### Exercise instructions
Write out the entries below once more, exactly.

### The input

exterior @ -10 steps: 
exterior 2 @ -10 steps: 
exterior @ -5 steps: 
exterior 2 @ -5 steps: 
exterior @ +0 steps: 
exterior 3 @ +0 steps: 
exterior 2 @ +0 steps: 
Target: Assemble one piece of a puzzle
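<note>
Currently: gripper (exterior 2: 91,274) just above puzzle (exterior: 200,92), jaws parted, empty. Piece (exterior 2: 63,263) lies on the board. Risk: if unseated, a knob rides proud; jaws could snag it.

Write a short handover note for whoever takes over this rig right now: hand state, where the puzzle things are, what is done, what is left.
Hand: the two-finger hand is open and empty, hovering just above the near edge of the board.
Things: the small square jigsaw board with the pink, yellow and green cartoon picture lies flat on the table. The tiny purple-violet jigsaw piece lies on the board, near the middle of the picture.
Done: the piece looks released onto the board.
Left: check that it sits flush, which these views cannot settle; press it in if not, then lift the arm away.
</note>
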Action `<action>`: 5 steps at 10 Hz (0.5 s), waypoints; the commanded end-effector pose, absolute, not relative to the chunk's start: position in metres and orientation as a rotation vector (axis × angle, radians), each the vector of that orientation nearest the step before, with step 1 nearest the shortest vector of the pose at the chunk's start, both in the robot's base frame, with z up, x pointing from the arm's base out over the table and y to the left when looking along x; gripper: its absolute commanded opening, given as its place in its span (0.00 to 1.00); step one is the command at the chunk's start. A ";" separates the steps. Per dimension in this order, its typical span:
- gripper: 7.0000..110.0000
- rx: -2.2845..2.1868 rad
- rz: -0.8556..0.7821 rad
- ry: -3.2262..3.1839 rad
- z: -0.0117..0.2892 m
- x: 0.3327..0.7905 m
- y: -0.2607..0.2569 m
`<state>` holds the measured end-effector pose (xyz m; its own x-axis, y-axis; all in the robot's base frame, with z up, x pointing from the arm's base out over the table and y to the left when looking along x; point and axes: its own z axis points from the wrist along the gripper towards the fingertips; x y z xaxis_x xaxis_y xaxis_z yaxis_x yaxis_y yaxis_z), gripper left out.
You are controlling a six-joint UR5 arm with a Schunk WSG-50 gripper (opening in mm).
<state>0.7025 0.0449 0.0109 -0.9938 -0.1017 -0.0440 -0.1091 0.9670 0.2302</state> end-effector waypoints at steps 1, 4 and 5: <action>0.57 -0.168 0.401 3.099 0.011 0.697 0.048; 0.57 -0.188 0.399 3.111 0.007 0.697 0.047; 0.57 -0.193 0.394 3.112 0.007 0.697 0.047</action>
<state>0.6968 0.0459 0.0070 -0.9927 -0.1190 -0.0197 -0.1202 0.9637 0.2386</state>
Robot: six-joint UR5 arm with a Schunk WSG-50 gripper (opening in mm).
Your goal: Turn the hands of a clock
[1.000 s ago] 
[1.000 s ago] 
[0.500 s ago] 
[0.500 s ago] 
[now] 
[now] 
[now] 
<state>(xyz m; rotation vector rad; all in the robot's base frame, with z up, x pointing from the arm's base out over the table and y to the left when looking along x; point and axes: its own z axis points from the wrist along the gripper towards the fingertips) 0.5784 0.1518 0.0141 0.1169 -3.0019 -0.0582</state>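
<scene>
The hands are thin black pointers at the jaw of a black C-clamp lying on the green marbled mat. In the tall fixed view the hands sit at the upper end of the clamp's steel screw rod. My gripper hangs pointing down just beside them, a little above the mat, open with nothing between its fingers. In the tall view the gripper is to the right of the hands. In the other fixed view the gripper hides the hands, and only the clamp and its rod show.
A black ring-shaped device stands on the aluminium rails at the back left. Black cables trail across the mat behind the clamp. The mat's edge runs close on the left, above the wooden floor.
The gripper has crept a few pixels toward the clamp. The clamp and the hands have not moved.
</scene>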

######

### Answer section
exterior @ -10 steps: 
exterior 2 @ -10 steps: 
exterior @ -5 steps: 
exterior 2 @ -5 steps: 
exterior @ +0 steps: 
exterior 3 @ +0 steps: 
exterior 2 @ +0 steps: 
Target: Assemble one piece of a puzzle
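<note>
Currently: gripper (exterior 2: 91,274) just above puzzle (exterior: 200,92), jaws parted, empty. Piece (exterior 2: 63,263) lies on the board. Risk: if unseated, a knob rides proud; jaws could snag it.

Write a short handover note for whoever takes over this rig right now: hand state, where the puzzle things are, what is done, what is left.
Hand: the two-finger hand is open and empty, hovering just above the near edge of the board.
Things: the small square jigsaw board with the pink, yellow and green cartoon picture lies flat on the table. The tiny purple-violet jigsaw piece lies on the board, near the middle of the picture.
Done: the piece looks released onto the board.
Left: check that it sits flush, which these views cannot settle; press it in if not, then lift the arm away.
</note>
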Action `<action>`: 5 steps at 10 Hz (0.5 s), waypoints; the commanded end-effector pose, absolute, not relative to the chunk's start: position in metres and orientation as a rotation vector (axis × angle, radians), each the vector of that orientation nearest the step before, with step 1 nearest the shortest vector of the pose at the chunk's start, both in the robot's base frame, with z up, x pointing from the arm's base out over the table and y to the left when looking along x; gripper: its absolute commanded opening, given as its place in its span (0.00 to 1.00); step one is the command at the chunk's start. A ";" separates the steps. Per dimension in this order, its typical span:
- gripper: 7.0000..110.0000
- rx: -2.2845..2.1868 rad
- rz: -0.8556..0.7821 rad
- ry: -3.2262..3.1839 rad
- z: -0.0117..0.2892 m
- x: 0.3327..0.7905 m
- y: -0.2607..0.2569 m
`<state>` holds the measured end-effector pose (xyz m; its own x-axis, y-axis; all in the robot's base frame, with z up, x pointing from the arm's base out over the table and y to the left when looking along x; point and axes: its own z axis points from the wrist along the gripper towards the fingertips; x y z xaxis_x xaxis_y xaxis_z yaxis_x yaxis_y yaxis_z), gripper left out.
You are controlling a six-joint UR5 arm with a Schunk WSG-50 gripper (opening in mm).
<state>0.7025 0.0449 0.0109 -0.9938 -0.1017 -0.0440 -0.1091 0.9670 0.2302</state> end-effector waypoints at steps 1, 4 and 5: <action>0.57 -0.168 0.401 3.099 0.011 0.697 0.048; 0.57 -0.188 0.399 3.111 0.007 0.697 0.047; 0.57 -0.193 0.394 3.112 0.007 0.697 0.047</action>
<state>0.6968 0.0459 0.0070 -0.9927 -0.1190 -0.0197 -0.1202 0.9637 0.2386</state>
Robot: six-joint UR5 arm with a Schunk WSG-50 gripper (opening in mm).
Your goal: Turn the hands of a clock
[1.000 s ago] 
[1.000 s ago] 
[0.500 s ago] 
[0.500 s ago] 
[now] 
[now] 
[now] 
<state>(xyz m; rotation vector rad; all in the robot's base frame, with z up, x pointing from the arm's base out over the table and y to the left when looking along x; point and axes: its own z axis points from the wrist along the gripper towards the fingertips) 0.5784 0.1518 0.0141 0.1169 -3.0019 -0.0582</state>
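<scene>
The hands are thin black pointers at the jaw of a black C-clamp lying on the green marbled mat. In the tall fixed view the hands sit at the upper end of the clamp's steel screw rod. My gripper hangs pointing down just beside them, a little above the mat, open with nothing between its fingers. In the tall view the gripper is to the right of the hands. In the other fixed view the gripper hides the hands, and only the clamp and its rod show.
A black ring-shaped device stands on the aluminium rails at the back left. Black cables trail across the mat behind the clamp. The mat's edge runs close on the left, above the wooden floor.
The gripper has crept a few pixels toward the clamp. The clamp and the hands have not moved.
</scene>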

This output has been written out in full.